Can we reject the flattening of the world to see that love is more life than life, the meaning and movement of reality in which Quantity is the servant, not the master, of Quality, of essence and existence?
It is only when we receive and give something other than power that change is possible; the law of love whose language is prayer has not yet been tried outside small corners. But of course it is the only law worth following, the true language worth speaking.

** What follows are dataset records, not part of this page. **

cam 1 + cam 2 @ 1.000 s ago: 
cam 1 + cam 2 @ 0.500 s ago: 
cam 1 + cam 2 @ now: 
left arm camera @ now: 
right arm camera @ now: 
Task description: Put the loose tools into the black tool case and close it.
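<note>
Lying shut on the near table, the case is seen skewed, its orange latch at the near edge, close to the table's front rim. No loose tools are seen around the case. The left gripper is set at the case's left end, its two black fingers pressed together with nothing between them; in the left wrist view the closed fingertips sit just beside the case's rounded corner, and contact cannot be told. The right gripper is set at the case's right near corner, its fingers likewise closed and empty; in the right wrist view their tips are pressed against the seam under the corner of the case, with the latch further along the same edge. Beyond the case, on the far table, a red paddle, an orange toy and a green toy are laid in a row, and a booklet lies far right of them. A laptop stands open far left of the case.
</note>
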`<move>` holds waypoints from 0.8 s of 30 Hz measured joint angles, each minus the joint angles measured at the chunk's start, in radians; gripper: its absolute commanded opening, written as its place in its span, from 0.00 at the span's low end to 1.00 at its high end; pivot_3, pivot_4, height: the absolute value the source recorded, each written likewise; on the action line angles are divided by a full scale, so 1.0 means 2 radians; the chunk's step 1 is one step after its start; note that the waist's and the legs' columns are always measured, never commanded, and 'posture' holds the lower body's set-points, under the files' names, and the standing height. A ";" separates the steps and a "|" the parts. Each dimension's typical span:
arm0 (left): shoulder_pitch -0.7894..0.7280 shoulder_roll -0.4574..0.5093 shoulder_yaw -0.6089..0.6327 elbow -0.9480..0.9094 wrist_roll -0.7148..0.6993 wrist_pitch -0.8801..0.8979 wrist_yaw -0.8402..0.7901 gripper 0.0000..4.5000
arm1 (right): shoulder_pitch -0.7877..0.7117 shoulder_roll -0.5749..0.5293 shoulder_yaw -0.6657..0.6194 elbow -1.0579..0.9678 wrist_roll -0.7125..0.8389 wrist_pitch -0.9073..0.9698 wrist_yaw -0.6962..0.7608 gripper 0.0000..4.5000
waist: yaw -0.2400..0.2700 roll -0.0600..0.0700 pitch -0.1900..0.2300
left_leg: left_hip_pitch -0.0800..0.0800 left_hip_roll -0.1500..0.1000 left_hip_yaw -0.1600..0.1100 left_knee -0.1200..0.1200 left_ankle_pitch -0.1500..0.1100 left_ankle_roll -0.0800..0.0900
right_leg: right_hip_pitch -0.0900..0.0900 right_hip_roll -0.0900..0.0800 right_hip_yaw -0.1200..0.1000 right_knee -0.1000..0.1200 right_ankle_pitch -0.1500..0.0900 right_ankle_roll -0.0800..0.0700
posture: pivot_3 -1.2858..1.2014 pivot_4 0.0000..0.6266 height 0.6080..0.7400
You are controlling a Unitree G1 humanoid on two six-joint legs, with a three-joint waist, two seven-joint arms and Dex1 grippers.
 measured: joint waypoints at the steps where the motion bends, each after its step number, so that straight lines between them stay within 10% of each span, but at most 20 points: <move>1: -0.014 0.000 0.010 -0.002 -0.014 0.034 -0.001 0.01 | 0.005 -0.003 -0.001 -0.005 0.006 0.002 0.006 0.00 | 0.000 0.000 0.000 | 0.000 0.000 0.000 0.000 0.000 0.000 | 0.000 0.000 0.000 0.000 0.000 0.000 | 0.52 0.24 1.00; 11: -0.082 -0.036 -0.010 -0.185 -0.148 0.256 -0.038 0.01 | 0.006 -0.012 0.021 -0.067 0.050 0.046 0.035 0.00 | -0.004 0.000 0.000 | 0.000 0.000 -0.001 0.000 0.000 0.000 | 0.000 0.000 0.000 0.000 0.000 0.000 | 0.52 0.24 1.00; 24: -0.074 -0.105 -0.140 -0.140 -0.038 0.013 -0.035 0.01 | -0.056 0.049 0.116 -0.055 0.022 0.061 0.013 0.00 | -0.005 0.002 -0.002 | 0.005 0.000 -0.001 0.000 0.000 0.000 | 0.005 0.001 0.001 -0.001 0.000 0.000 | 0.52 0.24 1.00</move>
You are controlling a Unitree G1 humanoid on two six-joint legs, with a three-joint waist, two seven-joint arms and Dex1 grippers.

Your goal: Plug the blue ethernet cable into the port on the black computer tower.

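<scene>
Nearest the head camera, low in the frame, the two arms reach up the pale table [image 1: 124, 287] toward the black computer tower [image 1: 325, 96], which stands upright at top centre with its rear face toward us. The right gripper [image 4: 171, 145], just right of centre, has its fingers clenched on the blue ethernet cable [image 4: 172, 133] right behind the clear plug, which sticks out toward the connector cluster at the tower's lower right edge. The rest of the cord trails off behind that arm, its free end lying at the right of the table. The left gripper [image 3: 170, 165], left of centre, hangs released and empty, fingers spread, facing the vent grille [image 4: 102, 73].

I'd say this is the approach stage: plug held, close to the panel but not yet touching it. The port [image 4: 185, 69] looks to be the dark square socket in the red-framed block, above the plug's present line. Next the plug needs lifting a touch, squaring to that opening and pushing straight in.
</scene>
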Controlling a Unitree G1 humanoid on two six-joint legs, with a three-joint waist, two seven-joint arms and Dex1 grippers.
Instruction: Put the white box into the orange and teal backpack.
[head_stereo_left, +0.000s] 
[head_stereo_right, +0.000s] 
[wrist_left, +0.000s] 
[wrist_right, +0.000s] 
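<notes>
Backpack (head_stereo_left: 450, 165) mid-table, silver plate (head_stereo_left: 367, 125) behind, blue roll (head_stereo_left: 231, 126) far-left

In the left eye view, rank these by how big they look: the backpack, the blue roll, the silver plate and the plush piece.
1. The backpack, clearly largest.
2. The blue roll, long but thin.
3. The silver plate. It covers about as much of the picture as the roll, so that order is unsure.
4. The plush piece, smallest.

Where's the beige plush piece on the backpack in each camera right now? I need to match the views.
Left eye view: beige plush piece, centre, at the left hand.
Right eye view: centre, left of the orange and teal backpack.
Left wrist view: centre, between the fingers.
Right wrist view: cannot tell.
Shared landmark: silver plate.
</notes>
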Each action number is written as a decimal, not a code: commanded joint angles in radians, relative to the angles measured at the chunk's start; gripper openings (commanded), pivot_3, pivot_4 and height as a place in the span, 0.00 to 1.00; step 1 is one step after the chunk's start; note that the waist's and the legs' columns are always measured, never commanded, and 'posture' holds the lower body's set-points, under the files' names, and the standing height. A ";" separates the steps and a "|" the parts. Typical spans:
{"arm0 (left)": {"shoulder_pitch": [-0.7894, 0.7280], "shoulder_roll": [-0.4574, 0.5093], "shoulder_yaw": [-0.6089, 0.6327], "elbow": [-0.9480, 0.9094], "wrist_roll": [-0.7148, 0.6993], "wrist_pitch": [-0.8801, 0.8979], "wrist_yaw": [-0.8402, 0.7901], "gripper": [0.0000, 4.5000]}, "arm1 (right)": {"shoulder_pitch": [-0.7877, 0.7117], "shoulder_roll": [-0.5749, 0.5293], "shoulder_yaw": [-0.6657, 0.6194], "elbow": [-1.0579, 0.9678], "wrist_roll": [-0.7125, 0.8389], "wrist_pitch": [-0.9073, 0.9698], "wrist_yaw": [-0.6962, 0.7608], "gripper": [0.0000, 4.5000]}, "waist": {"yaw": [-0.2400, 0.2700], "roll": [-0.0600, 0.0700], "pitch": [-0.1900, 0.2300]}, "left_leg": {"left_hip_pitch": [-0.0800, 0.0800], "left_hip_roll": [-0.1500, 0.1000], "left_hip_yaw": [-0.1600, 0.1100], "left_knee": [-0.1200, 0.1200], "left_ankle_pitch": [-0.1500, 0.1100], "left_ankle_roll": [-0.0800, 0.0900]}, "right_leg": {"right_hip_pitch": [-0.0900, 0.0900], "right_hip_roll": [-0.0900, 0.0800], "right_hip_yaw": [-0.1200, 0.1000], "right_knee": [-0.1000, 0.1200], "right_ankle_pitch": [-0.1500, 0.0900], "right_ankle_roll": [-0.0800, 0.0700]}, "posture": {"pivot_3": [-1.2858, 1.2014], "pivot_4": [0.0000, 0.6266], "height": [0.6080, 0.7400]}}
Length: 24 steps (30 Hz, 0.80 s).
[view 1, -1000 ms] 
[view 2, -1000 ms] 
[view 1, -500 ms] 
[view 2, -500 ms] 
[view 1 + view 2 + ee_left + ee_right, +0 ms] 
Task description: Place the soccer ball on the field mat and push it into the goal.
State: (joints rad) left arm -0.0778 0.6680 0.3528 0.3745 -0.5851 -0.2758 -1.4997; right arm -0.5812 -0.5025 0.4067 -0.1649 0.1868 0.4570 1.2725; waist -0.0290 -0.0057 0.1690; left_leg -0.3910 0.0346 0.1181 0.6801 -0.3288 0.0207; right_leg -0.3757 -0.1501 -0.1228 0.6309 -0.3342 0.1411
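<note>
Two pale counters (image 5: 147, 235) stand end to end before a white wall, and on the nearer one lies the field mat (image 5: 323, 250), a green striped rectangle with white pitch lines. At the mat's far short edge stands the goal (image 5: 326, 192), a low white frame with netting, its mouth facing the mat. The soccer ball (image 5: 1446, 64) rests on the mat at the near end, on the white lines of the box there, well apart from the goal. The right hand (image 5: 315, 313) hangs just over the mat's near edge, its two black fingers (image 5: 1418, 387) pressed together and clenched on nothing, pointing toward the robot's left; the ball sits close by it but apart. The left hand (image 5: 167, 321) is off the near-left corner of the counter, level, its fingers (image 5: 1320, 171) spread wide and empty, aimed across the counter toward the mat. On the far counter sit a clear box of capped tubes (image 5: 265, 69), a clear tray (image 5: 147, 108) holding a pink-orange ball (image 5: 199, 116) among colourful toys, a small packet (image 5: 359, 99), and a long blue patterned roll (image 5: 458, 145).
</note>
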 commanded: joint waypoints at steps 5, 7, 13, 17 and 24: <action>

Tara, beautiful essay as always. I read it twice, and I'm kind of slow, so I need to read it more times, but what you suggest seems to be here: "Those who know those truths are doomed to loneliness only if they so wish it. There is a holy task available to the most humble, the most bereaved, the most exhausted: simply to love and look." But this sounds like just the "cloister" side of the "Leviathan/cloister" dichotomy which I thought I heard you saying what a false one...and when you talk further of prayer, it sounds like a communion between us (as individuals) and the dead (who remember the past, but can't give it to us). It doesn't sound (probably, again, because I'm slow) like something that would help people who know so much truth they're lonely -- people who have been loving and looking, because that's all they can do -- become deeply integrated again with one another. In my own essays, I'm trying to understand -- slowly -- how, indeed, what became of Christian "prayer" actually helped get us into this very mess -- and what (truly radical, not just reactionary and nostalgic) we might do to recover a truly ecological, eschatological sense of prayer. One of my guiding questions is this quote from Philip Sherrard: "The Church and the Eucharist have lost their meaning as an integrating and creative focus of communal life. From being a 'common cause' they have become a means of individual salvation. The Christian’s own religiousness has become his chief preoccupation. And in this context the concept of the Christian’s responsibility for the fate of the world has inescapably lost all meaning."
Tara, Wow! You have articulated a great deal of what I’ve been feeling but could not name. Thank you.